▶ _EXERCISE PROMPT_: Print the listing below exactly as written.

▶ _DATA EXCERPT_:
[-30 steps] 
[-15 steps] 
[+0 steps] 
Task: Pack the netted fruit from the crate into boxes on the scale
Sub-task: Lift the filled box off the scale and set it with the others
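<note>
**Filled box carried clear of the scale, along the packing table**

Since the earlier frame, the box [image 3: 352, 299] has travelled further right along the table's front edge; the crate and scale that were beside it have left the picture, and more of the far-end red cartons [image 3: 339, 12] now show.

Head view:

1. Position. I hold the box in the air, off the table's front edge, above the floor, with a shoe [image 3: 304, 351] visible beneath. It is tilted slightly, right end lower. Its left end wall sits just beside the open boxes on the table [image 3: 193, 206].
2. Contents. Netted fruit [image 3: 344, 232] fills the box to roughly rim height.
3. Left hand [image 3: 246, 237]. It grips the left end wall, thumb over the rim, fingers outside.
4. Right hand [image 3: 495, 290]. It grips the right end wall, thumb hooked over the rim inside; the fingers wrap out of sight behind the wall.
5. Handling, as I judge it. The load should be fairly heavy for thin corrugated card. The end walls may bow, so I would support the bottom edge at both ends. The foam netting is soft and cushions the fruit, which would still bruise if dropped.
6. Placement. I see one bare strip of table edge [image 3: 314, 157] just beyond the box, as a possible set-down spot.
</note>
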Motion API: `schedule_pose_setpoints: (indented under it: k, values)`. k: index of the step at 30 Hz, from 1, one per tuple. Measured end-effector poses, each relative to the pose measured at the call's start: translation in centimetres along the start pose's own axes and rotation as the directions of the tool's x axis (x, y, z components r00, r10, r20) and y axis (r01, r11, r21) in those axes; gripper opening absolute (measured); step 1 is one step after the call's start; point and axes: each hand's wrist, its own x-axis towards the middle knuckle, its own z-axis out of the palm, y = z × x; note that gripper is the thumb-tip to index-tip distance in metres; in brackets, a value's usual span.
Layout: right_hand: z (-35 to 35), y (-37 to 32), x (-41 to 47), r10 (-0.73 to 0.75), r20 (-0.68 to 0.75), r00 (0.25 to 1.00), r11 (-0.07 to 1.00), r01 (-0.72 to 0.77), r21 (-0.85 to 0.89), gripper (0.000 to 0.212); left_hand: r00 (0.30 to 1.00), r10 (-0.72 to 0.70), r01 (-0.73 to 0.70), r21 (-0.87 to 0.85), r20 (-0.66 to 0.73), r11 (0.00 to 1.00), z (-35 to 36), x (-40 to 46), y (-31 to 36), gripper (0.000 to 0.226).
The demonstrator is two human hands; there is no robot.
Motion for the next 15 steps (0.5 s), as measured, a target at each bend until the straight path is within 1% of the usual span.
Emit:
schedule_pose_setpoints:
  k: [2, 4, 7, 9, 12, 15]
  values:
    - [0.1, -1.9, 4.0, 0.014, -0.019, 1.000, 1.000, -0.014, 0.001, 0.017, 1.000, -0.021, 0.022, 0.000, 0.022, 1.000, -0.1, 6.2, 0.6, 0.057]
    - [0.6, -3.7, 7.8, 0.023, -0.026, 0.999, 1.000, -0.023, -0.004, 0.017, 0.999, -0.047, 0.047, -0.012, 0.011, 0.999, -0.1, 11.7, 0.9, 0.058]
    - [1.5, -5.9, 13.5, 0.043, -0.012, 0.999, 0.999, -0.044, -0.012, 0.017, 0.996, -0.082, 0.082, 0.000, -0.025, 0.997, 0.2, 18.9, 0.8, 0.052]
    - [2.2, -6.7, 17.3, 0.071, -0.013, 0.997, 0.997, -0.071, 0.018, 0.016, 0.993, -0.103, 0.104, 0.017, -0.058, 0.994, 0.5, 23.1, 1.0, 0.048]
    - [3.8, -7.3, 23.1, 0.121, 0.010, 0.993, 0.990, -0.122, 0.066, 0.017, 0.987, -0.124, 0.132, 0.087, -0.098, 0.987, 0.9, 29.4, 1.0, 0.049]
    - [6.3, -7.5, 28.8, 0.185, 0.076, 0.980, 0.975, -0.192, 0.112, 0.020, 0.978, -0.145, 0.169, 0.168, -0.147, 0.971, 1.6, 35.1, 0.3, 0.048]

▶ _RESPONSE BELOW_:
[-30 steps] 
[-15 steps] 
[+0 steps] 
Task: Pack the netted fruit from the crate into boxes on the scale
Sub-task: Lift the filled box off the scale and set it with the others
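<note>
**Filled box carried clear of the scale, along the packing table**

Since the earlier frame, the box [image 3: 352, 299] has travelled further right along the table's front edge; the crate and scale that were beside it have left the picture, and more of the far-end red cartons [image 3: 339, 12] now show.

Head view:

1. Position. I hold the box in the air, off the table's front edge, above the floor, with a shoe [image 3: 304, 351] visible beneath. It is tilted slightly, right end lower. Its left end wall sits just beside the open boxes on the table [image 3: 193, 206].
2. Contents. Netted fruit [image 3: 344, 232] fills the box to roughly rim height.
3. Left hand [image 3: 246, 237]. It grips the left end wall, thumb over the rim, fingers outside.
4. Right hand [image 3: 495, 290]. It grips the right end wall, thumb hooked over the rim inside; the fingers wrap out of sight behind the wall.
5. Handling, as I judge it. The load should be fairly heavy for thin corrugated card. The end walls may bow, so I would support the bottom edge at both ends. The foam netting is soft and cushions the fruit, which would still bruise if dropped.
6. Placement. I see one bare strip of table edge [image 3: 314, 157] just beyond the box, as a possible set-down spot.
</note>
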Motion API: `schedule_pose_setpoints: (indented under it: k, values)`. k: index of the step at 30 Hz, from 1, one per tuple. Measured end-effector poses, each relative to the pose measured at the call's start: translation in centimetres along the start pose's own axes and rotation as the directions of the tool's x axis (x, y, z components r00, r10, r20) and y axis (r01, r11, r21) in those axes; gripper opening absolute (measured); step 1 is one step after the call's start; point and axes: each hand's wrist, its own x-axis towards the middle knuckle, its own z-axis out of the palm, y = z × x; note that gripper is the thumb-tip to index-tip distance in metres; in brackets, a value's usual span.
Layout: right_hand: z (-35 to 35), y (-37 to 32), x (-41 to 47), r10 (-0.73 to 0.75), r20 (-0.68 to 0.75), r00 (0.25 to 1.00), r11 (-0.07 to 1.00), r01 (-0.72 to 0.77), r21 (-0.85 to 0.89), gripper (0.000 to 0.212); left_hand: r00 (0.30 to 1.00), r10 (-0.72 to 0.70), r01 (-0.73 to 0.70), r21 (-0.87 to 0.85), r20 (-0.66 to 0.73), r11 (0.00 to 1.00), z (-35 to 36), x (-40 to 46), y (-31 to 36), gripper (0.000 to 0.226).
The demonstrator is two human hands; there is no robot.
Motion for the next 15 steps (0.5 s), as measured, a target at each bend until the straight path is within 1% of the usual span.
Emit:
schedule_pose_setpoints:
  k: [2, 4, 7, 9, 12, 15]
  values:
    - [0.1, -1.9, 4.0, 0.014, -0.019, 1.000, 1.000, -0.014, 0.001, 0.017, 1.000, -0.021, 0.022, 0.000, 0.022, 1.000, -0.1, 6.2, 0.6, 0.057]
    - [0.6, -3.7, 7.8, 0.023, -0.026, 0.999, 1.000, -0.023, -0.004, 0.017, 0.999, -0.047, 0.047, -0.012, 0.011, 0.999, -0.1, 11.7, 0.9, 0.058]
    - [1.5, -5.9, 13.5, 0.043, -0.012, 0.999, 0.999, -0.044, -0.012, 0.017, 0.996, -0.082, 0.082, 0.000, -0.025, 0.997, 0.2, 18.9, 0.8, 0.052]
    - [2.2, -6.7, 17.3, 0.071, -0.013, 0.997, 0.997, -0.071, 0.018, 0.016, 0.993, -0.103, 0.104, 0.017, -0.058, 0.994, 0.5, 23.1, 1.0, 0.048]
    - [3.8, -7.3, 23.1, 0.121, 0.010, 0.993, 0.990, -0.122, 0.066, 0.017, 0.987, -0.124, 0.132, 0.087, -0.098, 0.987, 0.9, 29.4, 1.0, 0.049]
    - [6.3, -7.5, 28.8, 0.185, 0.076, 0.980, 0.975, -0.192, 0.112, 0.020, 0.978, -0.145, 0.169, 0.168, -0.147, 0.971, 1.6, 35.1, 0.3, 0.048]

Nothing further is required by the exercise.